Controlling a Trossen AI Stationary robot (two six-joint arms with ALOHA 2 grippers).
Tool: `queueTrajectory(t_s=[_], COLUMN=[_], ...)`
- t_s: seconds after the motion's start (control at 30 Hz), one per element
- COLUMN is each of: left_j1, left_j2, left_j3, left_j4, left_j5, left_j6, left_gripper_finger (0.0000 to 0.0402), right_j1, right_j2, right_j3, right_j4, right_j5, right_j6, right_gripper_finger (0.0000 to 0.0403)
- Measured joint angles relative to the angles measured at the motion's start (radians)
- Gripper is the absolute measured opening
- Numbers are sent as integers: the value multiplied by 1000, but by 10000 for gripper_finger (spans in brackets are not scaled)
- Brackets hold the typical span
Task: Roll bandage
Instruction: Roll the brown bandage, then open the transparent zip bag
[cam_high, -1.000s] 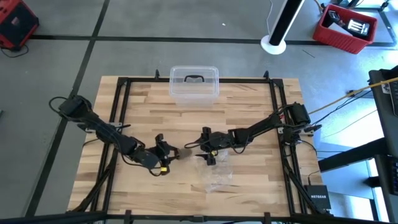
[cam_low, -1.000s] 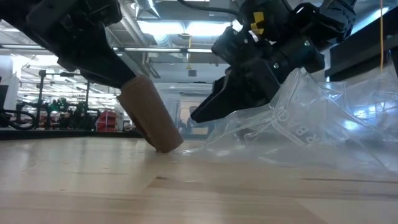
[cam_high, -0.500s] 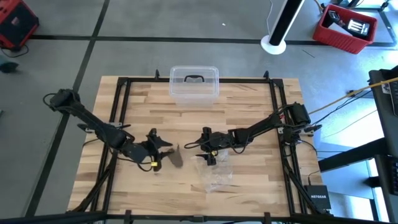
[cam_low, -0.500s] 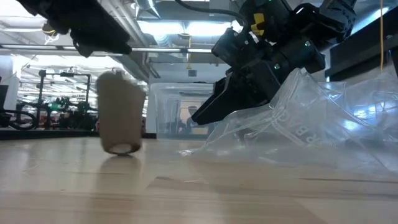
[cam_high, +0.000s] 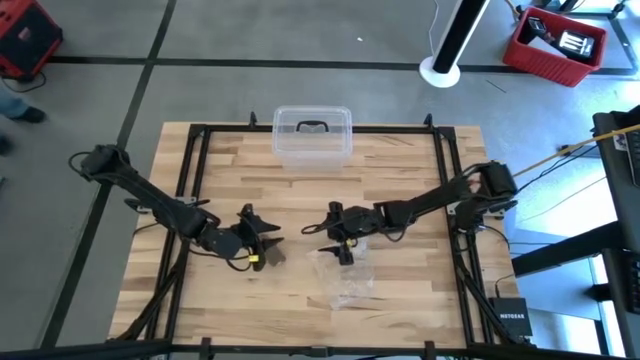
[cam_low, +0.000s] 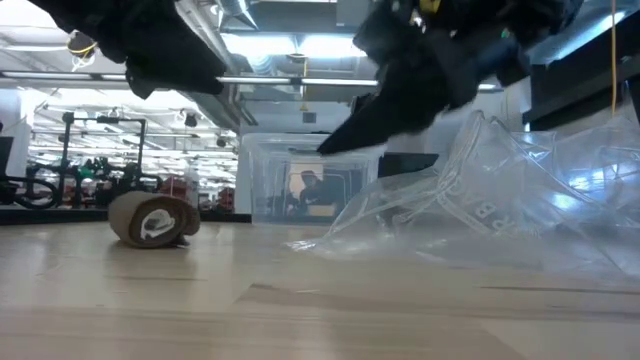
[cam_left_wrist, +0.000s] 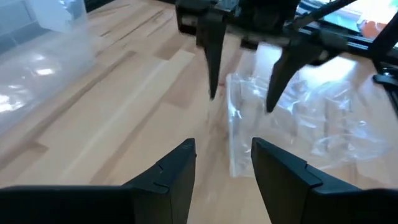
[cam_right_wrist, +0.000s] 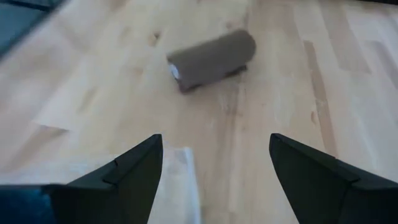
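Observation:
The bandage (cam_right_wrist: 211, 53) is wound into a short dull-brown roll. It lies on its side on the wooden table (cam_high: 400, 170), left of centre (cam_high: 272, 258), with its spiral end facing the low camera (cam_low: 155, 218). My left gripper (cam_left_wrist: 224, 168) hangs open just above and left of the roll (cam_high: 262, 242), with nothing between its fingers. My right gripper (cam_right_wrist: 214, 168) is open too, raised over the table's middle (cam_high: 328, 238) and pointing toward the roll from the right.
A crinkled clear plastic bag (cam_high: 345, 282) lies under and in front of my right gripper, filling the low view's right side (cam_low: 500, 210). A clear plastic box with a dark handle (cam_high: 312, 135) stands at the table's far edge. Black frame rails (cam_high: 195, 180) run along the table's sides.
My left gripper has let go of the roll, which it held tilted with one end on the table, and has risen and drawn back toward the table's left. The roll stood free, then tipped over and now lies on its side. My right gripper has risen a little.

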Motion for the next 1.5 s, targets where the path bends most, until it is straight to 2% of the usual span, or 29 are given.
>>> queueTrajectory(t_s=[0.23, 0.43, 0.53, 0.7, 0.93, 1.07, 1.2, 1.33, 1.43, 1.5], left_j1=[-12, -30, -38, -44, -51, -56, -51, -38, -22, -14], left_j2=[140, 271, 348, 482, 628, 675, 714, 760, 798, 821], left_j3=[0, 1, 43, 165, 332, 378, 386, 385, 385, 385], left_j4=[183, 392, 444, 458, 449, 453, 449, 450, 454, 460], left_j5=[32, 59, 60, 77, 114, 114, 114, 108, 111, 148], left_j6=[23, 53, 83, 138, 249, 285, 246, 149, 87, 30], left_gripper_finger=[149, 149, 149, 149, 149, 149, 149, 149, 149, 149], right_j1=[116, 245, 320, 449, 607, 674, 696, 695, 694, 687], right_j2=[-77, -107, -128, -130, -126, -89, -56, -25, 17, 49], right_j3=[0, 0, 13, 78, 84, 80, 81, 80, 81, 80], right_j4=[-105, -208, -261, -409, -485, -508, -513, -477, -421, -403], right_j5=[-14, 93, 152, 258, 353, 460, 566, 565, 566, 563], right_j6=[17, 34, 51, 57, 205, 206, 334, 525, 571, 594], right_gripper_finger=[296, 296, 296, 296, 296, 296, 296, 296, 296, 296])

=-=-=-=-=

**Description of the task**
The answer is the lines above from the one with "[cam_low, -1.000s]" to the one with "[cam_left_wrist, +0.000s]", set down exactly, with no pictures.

**Response for this exercise**
[cam_low, -1.000s] 
[cam_high, -0.500s] 
[cam_low, -0.500s] 
[cam_high, +0.000s] 
[cam_low, +0.000s] 
[cam_left_wrist, +0.000s] 

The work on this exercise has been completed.